Pour un particulier, l’approche raisonnable est de les envisager comme une poche satellite :

  • Jamais pour l'épargne de précaution.
  • Jamais comme cœur obligataire (qui doit rester simple : fonds euros, obligations d’État, ETF obligataires investment grade).
  • Éventuellement comme une petite fraction d’une allocation diversifiée, pour un investisseur averti, capable d’assumer une perte totale.

Le parallèle avec les cat bonds est intéressant : dans les deux cas, on parle d’instruments exotiques qui déplacent un risque particulier vers les marchés financiers.

Mais là où les cat bonds couvrent les catastrophes naturelles, les CoCos absorbent le risque bancaire.

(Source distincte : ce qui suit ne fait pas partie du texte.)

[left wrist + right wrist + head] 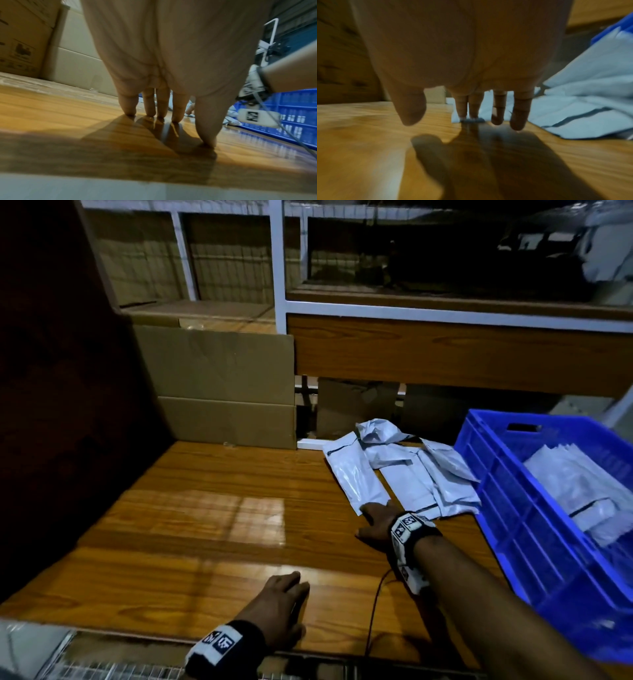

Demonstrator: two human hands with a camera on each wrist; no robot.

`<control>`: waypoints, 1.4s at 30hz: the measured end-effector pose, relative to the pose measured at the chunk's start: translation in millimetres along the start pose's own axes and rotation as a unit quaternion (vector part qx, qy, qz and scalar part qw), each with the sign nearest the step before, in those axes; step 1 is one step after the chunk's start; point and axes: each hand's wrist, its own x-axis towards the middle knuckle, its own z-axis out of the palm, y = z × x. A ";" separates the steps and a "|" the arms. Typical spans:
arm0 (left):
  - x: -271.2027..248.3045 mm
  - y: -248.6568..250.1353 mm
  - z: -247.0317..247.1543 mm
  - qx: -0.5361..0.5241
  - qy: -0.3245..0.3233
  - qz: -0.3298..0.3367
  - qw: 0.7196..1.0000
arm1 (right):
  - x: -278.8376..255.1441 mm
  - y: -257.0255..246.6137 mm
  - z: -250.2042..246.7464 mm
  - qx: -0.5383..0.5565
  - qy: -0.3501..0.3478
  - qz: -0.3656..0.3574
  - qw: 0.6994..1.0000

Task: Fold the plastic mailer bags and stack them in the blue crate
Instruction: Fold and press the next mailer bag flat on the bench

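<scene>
A loose heap of pale grey plastic mailer bags [404,470] lies on the wooden table [212,529] left of the blue crate [534,508]. Inside the crate lie folded mailers [582,491]. My right hand [375,520] reaches flat to the near corner of one long mailer [352,474]; in the right wrist view its straight fingertips [467,115] touch that mailer's edge [471,119], thumb spread off to the left. My left hand [284,601] rests on the table near the front edge, its fingers [150,108] straight and tips down on bare wood, holding nothing.
Flat cardboard sheets [222,385] lean against the back left of the table. A wooden shelf front [445,354] with a white metal frame overhangs the back. A thin cable [375,604] runs from my right wrist over the table's front edge.
</scene>
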 end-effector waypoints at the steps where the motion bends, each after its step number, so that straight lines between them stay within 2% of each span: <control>1: -0.9 -0.6 2.5 0.002 0.005 0.007 1.000 | -13.9 0.1 2.7 -0.010 0.002 -0.012 1.000; 4: -1.1 -5.5 8.5 -0.001 0.030 0.023 0.999 | -63.5 0.9 21.1 -0.047 0.074 -0.077 0.993; 6: -0.3 -11.0 13.6 -0.003 0.046 0.032 0.998 | -97.8 3.4 45.3 -0.028 0.114 -0.097 0.988; 11: 3.7 -18.2 22.9 0.036 0.074 0.063 0.995 | -171.3 20.8 104.8 0.026 0.164 -0.104 0.981; 16: 1.6 -18.4 31.7 0.047 0.100 0.071 0.991 | -216.6 36.0 137.0 0.132 0.207 -0.086 0.966; 18: -3.3 -11.0 34.8 0.047 0.129 0.067 0.988 | -223.5 41.9 136.8 0.163 0.202 -0.082 0.962; 21: -7.6 5.8 32.0 0.019 0.151 0.063 0.986 | -228.8 46.7 126.5 0.137 0.191 -0.085 0.968; 23: -6.0 16.2 27.4 -0.012 0.165 0.075 0.983 | -223.6 41.9 115.7 0.087 0.233 -0.072 0.966; 26: 2.3 40.7 21.1 0.019 0.210 0.108 0.972 | -210.3 15.2 102.3 0.079 0.293 -0.067 0.951; 28: 11.2 60.6 23.3 0.038 0.216 0.143 0.965 | -195.3 -5.0 107.7 0.075 0.261 -0.093 0.958; 30: 21.0 77.3 31.3 0.069 0.186 0.165 0.966 | -182.8 -13.8 124.6 0.079 0.191 -0.083 0.975; 32: 28.4 83.3 41.5 0.100 0.161 0.155 0.969 | -174.5 -14.4 142.2 0.085 0.175 -0.053 0.979; 34: 27.9 86.0 48.7 0.111 0.151 0.132 0.973 | -174.3 -13.5 150.6 0.078 0.202 -0.040 0.975; 38: 22.5 88.1 62.1 0.096 0.191 0.120 0.970 | -180.3 -9.2 158.8 0.037 0.241 -0.062 0.968; 42: 27.8 97.4 65.7 0.092 0.201 0.057 0.974 | -176.4 -13.9 159.8 0.009 0.252 -0.048 0.966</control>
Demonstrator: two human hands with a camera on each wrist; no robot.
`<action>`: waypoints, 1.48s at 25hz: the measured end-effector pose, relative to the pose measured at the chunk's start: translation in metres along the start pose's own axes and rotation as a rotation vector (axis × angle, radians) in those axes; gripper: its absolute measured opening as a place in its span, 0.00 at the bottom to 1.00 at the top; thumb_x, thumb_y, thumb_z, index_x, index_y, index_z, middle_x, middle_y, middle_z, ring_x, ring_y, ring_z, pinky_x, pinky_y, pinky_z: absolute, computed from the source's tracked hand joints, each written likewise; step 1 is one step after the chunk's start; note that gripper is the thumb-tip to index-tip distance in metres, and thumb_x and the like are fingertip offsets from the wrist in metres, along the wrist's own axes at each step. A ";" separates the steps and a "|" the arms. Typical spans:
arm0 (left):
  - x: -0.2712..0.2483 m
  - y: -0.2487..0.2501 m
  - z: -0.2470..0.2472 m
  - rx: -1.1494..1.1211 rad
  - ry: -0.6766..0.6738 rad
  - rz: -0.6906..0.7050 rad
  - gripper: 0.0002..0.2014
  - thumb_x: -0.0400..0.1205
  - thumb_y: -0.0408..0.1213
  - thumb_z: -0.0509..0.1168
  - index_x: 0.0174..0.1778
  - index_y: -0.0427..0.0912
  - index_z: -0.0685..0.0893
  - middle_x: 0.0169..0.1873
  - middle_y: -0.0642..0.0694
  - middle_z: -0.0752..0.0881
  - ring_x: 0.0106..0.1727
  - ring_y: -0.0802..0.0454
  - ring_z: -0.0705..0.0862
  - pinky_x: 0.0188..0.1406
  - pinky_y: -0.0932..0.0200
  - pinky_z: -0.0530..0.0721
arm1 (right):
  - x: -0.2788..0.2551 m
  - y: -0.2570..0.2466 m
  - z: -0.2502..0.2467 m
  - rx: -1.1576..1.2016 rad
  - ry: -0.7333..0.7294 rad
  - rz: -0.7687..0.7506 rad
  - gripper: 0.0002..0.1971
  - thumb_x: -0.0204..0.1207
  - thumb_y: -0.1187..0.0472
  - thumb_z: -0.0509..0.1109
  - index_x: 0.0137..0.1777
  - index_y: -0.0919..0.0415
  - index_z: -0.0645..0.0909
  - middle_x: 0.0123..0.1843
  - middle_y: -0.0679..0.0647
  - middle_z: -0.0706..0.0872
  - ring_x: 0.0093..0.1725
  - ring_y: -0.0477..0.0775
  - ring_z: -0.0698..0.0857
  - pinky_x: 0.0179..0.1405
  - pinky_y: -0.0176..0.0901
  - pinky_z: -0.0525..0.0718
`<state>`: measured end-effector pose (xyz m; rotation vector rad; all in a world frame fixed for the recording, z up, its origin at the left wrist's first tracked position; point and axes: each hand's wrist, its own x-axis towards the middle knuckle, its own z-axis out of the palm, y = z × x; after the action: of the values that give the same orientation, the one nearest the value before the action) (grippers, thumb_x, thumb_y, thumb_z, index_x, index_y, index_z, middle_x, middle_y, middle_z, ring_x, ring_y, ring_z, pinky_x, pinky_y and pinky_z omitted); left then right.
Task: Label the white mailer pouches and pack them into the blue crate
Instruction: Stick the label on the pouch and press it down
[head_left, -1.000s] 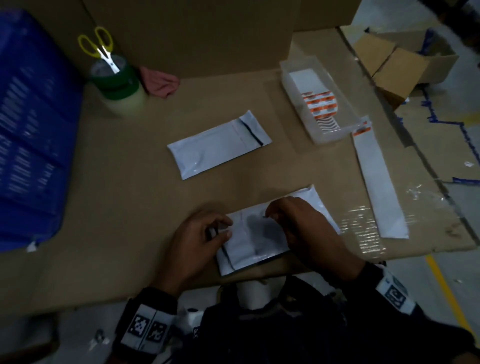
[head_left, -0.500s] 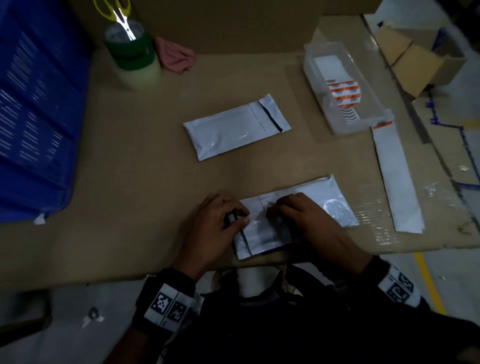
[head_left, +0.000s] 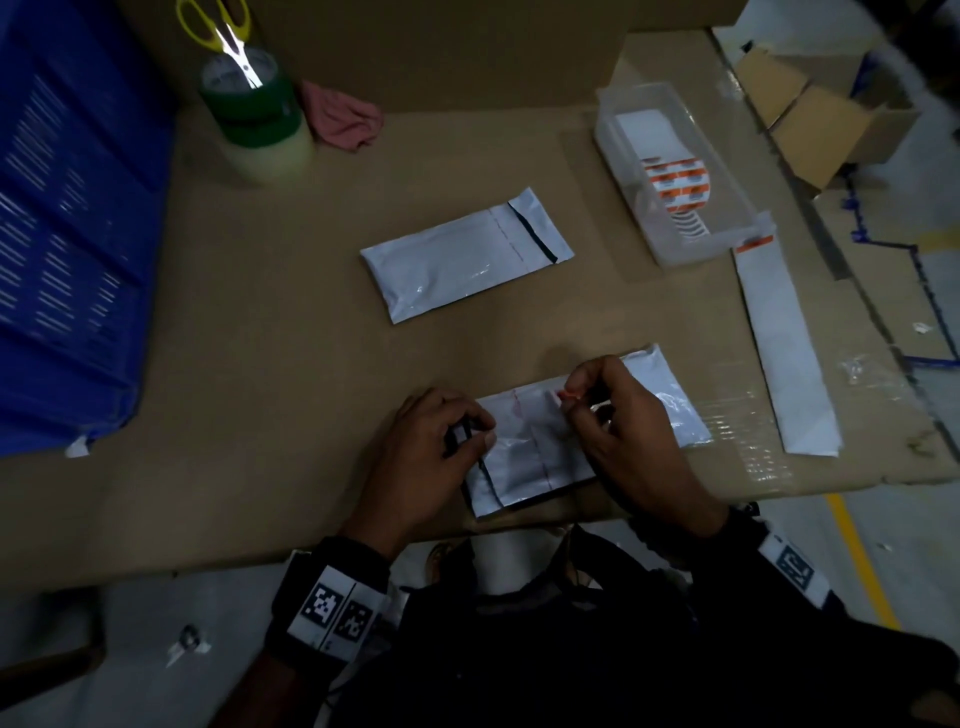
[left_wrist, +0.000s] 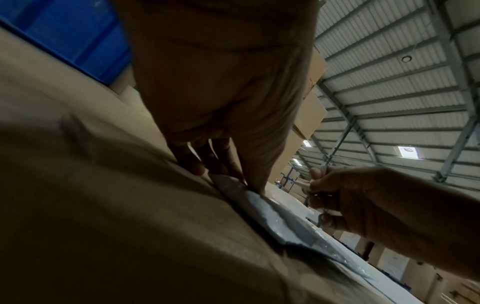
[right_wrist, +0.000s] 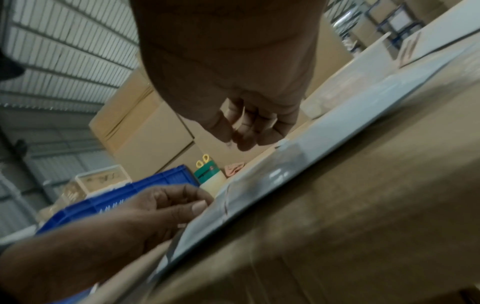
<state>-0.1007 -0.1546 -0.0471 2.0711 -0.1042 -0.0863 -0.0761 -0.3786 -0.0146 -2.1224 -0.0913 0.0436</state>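
Observation:
A white mailer pouch (head_left: 524, 457) lies at the table's near edge, its flap end to the left. My left hand (head_left: 475, 431) pinches that flap end between thumb and fingers, seen close up as fingertips (left_wrist: 228, 168) on the pouch (left_wrist: 272, 209). My right hand (head_left: 569, 397) is raised just above the pouch and pinches a thin pale strip with a reddish end (head_left: 558, 397). In the right wrist view that hand (right_wrist: 233, 139) hovers over the pouch (right_wrist: 285, 174). A second white pouch (head_left: 457, 260) lies flat mid-table. The blue crate (head_left: 62, 234) stands at the left.
A clear tray (head_left: 623, 156) with a roll of orange-and-white labels sits at the back right, and a long white backing strip (head_left: 784, 353) trails from it. A jar with tape rolls and yellow scissors (head_left: 254, 104) and a pink cloth (head_left: 343, 117) stand at the back. Cardboard boxes (head_left: 821, 119) lie beyond the table's right edge.
My right hand has risen off the pouch's surface, now pinching a thin strip above it. My left hand has stayed on the flap end. The head view has shifted.

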 end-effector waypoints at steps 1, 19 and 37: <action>0.000 0.000 0.000 -0.003 -0.005 -0.002 0.05 0.81 0.36 0.75 0.48 0.53 0.89 0.51 0.57 0.84 0.59 0.58 0.82 0.61 0.53 0.81 | 0.000 -0.003 -0.002 0.042 0.011 0.015 0.09 0.85 0.63 0.71 0.50 0.47 0.77 0.43 0.45 0.85 0.35 0.51 0.82 0.35 0.37 0.79; 0.005 -0.003 -0.004 0.066 0.015 0.060 0.05 0.79 0.39 0.76 0.48 0.54 0.89 0.51 0.59 0.82 0.59 0.59 0.79 0.59 0.61 0.79 | -0.004 -0.001 -0.010 0.279 0.008 0.150 0.20 0.75 0.66 0.82 0.57 0.52 0.75 0.46 0.55 0.86 0.49 0.56 0.87 0.54 0.55 0.85; 0.022 0.004 0.012 0.087 0.071 0.018 0.11 0.79 0.57 0.69 0.42 0.54 0.87 0.50 0.59 0.85 0.56 0.54 0.79 0.56 0.51 0.80 | -0.008 0.000 -0.002 -0.025 0.026 0.090 0.15 0.80 0.64 0.76 0.59 0.50 0.75 0.45 0.43 0.89 0.46 0.44 0.87 0.43 0.33 0.78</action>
<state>-0.0801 -0.1692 -0.0493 2.1574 -0.0839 0.0025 -0.0842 -0.3809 -0.0138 -2.1506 0.0189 0.0684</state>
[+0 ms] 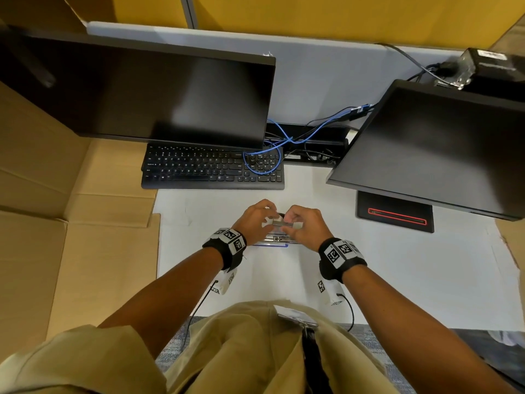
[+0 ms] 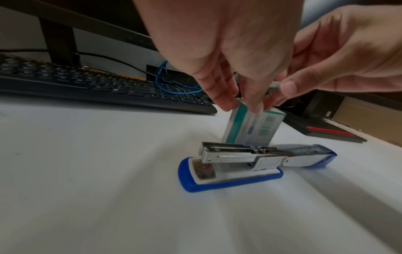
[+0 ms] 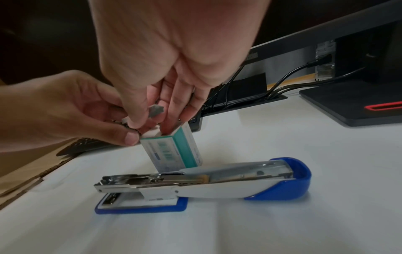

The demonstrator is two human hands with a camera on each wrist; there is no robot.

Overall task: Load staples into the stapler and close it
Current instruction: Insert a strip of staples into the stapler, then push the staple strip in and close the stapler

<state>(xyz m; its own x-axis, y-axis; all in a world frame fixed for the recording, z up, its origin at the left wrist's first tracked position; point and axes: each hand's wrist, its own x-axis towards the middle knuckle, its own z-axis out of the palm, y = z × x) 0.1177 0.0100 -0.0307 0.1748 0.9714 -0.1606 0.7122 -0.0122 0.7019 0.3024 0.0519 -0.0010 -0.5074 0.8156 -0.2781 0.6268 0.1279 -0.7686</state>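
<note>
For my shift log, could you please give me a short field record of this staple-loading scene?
Stapler: opened out flat on the white desk, top swung back
Staple box: just behind the stapler, under both hands
Staple strip: held above the box
Left hand: pinches one end of the strip
Right hand: pinches the other end
Status: strip not yet in stapler; stapler open

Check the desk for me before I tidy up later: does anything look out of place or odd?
One thing: a blue network cable loops loosely over the right end of the keyboard, lying on its keys. The stapler lies hinged fully open, which suits loading, and nothing looks spilled or damaged.
</note>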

Dans les deux cas, cela peut donner du sens comme diversification… à condition d’avoir déjà construit un portefeuille solide sur des bases simples.

Investir ou pas ?

Les CoCo bonds (AT1) sont un outil utile pour les banques : ils renforcent leurs fonds propres et absorbent les pertes en cas de crise.

Pour l’investisseur, en revanche, ce sont des instruments à manier avec prudence.

Oui, ils offrent des coupons élevés et une diversification originale. Mais le revers de la médaille est clair : le risque de perte totale existe, et il s’est déjà matérialisé.

En pratique, un particulier qui souhaite s’y exposer peut le faire via l’ETF Invesco AT1 Capital Bond UCITS, qui apporte diversification et accessibilité.

Reste que même via un ETF, ce type d’investissement doit rester marginal dans un portefeuille.